= ACTIVITY =
Below is a listing; repeat exactly the lines from the one containing "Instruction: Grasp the" to the one containing "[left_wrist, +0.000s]", both included.

= THE INPUT =

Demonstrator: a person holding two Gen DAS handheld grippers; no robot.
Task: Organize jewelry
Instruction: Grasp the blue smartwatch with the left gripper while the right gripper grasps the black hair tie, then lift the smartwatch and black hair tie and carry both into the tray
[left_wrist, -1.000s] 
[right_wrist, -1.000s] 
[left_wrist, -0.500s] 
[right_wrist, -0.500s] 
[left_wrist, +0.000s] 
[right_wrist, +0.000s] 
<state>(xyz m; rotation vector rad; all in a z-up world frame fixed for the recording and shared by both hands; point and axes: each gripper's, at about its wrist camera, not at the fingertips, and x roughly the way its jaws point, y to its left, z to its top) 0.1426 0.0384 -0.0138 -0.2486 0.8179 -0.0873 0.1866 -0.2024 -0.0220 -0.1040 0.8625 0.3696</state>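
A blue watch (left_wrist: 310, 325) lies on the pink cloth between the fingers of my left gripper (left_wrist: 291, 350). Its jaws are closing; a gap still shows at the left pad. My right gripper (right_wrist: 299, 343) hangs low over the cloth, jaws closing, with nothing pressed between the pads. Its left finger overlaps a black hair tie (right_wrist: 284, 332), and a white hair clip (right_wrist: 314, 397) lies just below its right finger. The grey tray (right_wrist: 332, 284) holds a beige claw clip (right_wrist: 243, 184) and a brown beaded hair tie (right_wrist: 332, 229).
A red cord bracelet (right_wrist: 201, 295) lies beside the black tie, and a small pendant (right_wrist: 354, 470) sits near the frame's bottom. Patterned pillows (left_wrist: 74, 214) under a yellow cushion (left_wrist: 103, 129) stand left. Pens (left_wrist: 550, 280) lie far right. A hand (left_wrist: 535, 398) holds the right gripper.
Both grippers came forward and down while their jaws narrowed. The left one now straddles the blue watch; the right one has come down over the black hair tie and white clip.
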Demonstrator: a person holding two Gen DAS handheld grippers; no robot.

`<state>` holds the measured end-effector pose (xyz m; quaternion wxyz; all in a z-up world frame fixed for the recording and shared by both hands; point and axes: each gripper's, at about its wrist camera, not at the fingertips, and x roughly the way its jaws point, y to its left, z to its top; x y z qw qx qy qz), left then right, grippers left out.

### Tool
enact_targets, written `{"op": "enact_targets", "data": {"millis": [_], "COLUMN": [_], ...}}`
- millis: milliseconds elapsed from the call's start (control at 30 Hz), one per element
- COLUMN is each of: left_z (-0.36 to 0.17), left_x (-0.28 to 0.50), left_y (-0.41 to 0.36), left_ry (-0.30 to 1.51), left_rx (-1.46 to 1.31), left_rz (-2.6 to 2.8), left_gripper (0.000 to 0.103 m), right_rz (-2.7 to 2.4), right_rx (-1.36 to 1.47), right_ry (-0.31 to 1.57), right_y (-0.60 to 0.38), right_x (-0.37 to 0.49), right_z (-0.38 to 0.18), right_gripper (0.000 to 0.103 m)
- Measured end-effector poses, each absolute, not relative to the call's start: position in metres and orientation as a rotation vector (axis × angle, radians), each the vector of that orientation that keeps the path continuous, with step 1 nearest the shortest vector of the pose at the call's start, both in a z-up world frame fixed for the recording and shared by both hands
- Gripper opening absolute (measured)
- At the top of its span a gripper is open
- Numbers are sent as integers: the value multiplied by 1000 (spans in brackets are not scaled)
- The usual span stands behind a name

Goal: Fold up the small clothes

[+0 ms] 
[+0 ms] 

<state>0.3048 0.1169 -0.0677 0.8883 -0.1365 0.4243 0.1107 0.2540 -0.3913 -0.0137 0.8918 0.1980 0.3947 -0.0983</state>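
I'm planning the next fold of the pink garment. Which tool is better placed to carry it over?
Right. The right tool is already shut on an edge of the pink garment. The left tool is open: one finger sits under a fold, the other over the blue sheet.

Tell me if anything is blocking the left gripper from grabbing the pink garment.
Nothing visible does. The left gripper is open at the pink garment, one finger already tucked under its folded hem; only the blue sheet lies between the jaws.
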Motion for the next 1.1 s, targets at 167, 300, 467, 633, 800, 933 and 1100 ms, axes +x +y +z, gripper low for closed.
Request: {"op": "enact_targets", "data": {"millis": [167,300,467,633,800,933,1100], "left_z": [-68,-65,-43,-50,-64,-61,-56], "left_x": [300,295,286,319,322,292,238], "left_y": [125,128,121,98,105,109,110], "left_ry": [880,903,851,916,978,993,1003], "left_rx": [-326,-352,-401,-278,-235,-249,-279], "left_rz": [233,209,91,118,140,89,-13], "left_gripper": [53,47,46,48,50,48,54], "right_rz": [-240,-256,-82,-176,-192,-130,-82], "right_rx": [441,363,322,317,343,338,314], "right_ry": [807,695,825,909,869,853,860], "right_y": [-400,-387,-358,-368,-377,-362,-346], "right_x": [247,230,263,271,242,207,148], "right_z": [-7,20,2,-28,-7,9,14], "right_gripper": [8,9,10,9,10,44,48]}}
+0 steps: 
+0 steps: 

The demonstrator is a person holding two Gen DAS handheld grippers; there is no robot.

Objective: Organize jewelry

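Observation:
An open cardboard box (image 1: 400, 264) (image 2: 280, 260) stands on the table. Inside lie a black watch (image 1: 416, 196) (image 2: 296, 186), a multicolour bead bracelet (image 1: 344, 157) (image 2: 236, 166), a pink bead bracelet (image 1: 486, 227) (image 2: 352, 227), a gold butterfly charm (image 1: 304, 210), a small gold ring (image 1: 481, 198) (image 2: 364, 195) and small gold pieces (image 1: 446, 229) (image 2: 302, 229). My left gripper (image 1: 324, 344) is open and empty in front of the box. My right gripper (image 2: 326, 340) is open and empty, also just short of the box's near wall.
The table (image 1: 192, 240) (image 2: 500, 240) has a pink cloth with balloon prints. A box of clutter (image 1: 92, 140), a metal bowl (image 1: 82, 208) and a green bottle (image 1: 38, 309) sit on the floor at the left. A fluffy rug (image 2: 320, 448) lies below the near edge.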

= ANSWER FOR THIS EXERCISE =
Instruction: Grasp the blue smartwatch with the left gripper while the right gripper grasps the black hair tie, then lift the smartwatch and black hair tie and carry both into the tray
[left_wrist, -1.000s] 
[right_wrist, -1.000s] 
[left_wrist, -0.500s] 
[right_wrist, -0.500s] 
[left_wrist, +0.000s] 

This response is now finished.